Each time a line of the listing holds "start", copy that line.

Dataset section.
★ ★ ★
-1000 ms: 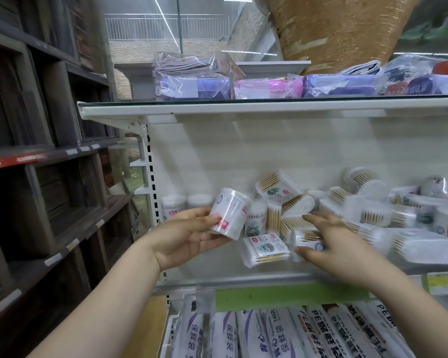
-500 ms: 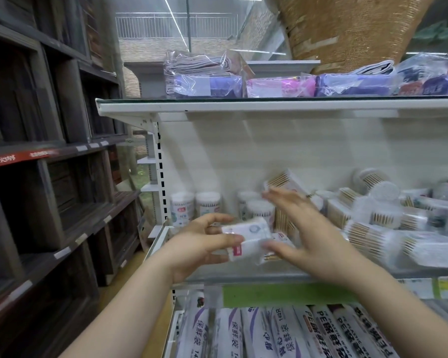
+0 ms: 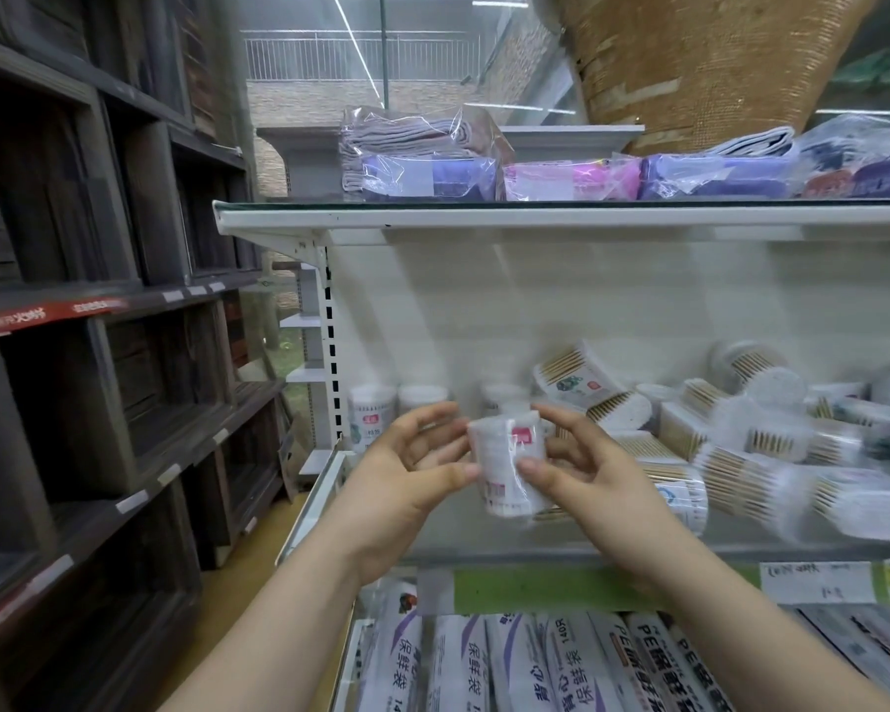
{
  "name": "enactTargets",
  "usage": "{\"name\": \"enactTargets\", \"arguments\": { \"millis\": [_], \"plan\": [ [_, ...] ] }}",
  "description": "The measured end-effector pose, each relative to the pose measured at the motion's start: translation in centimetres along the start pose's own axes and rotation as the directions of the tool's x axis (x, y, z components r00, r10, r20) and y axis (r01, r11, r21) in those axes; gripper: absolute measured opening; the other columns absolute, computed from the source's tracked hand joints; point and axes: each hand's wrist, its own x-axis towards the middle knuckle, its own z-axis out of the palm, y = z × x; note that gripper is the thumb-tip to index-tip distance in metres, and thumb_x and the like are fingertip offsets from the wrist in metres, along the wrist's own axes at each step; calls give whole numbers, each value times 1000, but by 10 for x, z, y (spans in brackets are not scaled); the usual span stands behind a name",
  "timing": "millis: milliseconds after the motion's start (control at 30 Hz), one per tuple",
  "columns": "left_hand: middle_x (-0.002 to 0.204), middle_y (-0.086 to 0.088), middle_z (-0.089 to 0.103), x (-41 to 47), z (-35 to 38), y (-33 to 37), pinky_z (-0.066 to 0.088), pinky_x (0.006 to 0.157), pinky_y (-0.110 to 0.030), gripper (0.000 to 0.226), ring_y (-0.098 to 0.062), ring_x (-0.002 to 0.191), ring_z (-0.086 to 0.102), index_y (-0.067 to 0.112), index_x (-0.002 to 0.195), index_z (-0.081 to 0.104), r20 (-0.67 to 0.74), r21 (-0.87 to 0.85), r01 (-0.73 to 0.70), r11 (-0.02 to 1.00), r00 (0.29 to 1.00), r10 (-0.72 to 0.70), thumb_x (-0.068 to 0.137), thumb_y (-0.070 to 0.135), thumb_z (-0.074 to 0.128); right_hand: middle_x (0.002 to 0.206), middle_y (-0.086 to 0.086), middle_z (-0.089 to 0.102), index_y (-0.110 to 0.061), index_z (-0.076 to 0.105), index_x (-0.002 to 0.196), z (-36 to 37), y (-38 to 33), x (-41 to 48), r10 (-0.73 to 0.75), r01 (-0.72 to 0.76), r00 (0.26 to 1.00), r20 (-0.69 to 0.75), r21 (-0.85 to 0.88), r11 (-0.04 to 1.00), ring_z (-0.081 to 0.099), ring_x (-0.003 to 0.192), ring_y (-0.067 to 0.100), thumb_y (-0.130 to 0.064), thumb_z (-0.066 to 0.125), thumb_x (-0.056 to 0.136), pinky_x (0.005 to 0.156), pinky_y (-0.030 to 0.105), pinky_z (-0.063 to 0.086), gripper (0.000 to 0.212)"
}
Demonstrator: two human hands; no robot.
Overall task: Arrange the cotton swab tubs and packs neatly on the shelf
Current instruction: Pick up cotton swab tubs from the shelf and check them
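Observation:
A white cotton swab tub [image 3: 507, 462] with a red label is held upright in front of the white shelf [image 3: 484, 549], motion-blurred. My left hand [image 3: 407, 475] grips its left side and my right hand [image 3: 576, 470] grips its right side, thumbs toward me. Two white tubs [image 3: 373, 413] stand upright at the shelf's far left against the back wall, with more tubs [image 3: 502, 393] behind my fingers. To the right lies a jumbled heap of swab packs and tubs [image 3: 741, 434], many on their sides with wooden sticks showing.
The upper shelf [image 3: 535, 218] carries bagged cloths and purple and pink packs. Below, rolls of PE bags [image 3: 509, 665] fill the lower shelf behind a green price strip [image 3: 561, 583]. Dark wooden shelving [image 3: 99, 352] stands to the left.
The tub went from tilted in my left hand alone to upright between both hands. My right hand left the packs on the shelf and came onto the tub. The view shifted left.

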Motion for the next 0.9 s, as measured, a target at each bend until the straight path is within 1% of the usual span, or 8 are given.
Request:
{"name": "enactTargets", "arguments": {
  "millis": [100,167,233,333,400,567,667,900],
  "plan": [
    [128,-6,62,-2,1,1,49,98,-34,76,-16,117,60,15,130,51,61,21,-21,1000,998,19,61,-4,78,101,9,74,-25,54,121,1,-1,0,78,-77,997,14,362,929,70,93,24,-18,70,69,83,39,56,55],
    [130,-1,61,-4,4,2,47,101,-38,75,-16,119,58,18,132,51,111,86,-34,996,993,24,65,-2,78,100,14,73,-23,56,115,1,1,1,85,-94,996,41,526,846,71,91,26,-22,81,56,77,38,59,65],
    [132,4,59,-5,6,1,46,102,-37,74,-14,122,56,20,133,51,145,118,-44,992,989,27,66,0,76,102,16,72,-19,58,116,0,1,1,100,-120,993,67,611,782,71,92,28,-26,92,39,72,36,59,85],
    [133,7,59,-7,8,2,47,99,-32,77,-11,124,54,21,133,50,161,116,-52,992,986,33,66,-5,76,106,17,71,-14,53,126,-2,2,2,122,-146,989,84,671,727,70,94,30,-23,91,40,70,37,59,93],
    [131,10,60,-9,10,3,49,97,-29,79,-9,123,54,22,132,50,161,118,-62,991,986,43,64,-5,77,105,17,72,-13,52,127,-2,0,2,125,-149,988,85,684,714,71,93,30,-20,87,45,69,37,59,89],
    [127,13,62,-13,16,6,49,95,-27,82,-8,119,57,23,134,46,153,147,-96,984,986,73,63,-3,78,107,22,69,-15,56,112,2,-5,-1,93,-103,994,52,678,728,69,96,34,-23,95,33,68,39,59,88],
    [128,8,62,-16,19,8,51,92,-26,81,-11,118,59,21,137,43,145,123,-127,984,983,109,66,0,76,105,22,69,-16,54,110,6,-13,-5,55,-60,998,29,637,768,69,95,34,-22,91,40,70,39,59,79],
    [134,-3,58,-25,14,8,51,90,-27,84,-21,120,58,21,139,42,200,13,-149,989,969,144,65,-2,74,96,-2,72,-34,59,107,7,-39,-23,-130,139,990,-54,225,964,72,88,18,-29,84,55,73,29,59,58]
  ]
}}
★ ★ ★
Answer space.
  "description": "The measured end-effector pose, each relative to the pose measured at the motion's start: translation in centimetres along the start pose's own axes and rotation as the directions of the tool's x axis (x, y, z components r00, r10, r20) and y axis (r01, r11, r21) in those axes; gripper: absolute measured opening; the other columns absolute, computed from the source's tracked hand joints; point and axes: each hand's wrist, its own x-axis towards the middle knuckle, its own z-axis out of the palm, y = z × x; note that gripper is the thumb-tip to index-tip distance in metres, and thumb_x and the like are fingertip offsets from the wrist in metres, along the wrist's own axes at each step; calls give whole numbers, each value times 1000, but by 10 for x, z, y (spans in brackets are not scaled); the usual span stands behind a name",
  "timing": "millis: milliseconds after the motion's start (control at 30 Hz), one per tuple",

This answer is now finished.